**Exercise brief:**
Below is a listing from which only part is wanted; return exactly the lines from the one with "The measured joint" up to and including the one with "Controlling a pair".

**Given material:**
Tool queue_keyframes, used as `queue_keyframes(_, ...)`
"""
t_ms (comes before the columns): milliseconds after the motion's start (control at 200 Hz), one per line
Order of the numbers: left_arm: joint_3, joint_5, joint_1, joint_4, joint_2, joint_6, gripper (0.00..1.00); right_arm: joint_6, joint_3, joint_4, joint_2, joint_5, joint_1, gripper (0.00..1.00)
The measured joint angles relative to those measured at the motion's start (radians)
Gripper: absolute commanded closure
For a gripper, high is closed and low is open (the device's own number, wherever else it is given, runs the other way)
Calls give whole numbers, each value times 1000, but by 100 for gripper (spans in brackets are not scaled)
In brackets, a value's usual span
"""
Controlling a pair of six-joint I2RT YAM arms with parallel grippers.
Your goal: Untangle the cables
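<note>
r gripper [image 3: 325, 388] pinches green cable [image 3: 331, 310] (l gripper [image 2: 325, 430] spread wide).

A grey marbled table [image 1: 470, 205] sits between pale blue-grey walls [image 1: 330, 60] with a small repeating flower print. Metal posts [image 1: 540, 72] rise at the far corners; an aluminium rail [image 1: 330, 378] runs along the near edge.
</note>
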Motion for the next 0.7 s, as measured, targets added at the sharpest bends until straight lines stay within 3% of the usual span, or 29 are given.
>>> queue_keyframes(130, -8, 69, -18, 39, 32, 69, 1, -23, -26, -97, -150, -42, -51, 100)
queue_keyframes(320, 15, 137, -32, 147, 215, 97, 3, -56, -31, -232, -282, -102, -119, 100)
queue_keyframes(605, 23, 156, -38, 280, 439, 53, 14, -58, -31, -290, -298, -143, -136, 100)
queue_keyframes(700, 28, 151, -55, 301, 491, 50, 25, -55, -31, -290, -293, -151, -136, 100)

**Result below:**
The measured joint angles relative to those measured at the motion's start (radians)
Gripper: absolute commanded closure
For a gripper, high is closed and low is open (the device's own number, wherever else it is given, runs the other way)
Calls give whole numbers, each value times 1000, but by 100 for gripper (spans in brackets are not scaled)
In brackets, a value's usual span
"""
Controlling a pair of six-joint I2RT YAM arms with parallel grippers.

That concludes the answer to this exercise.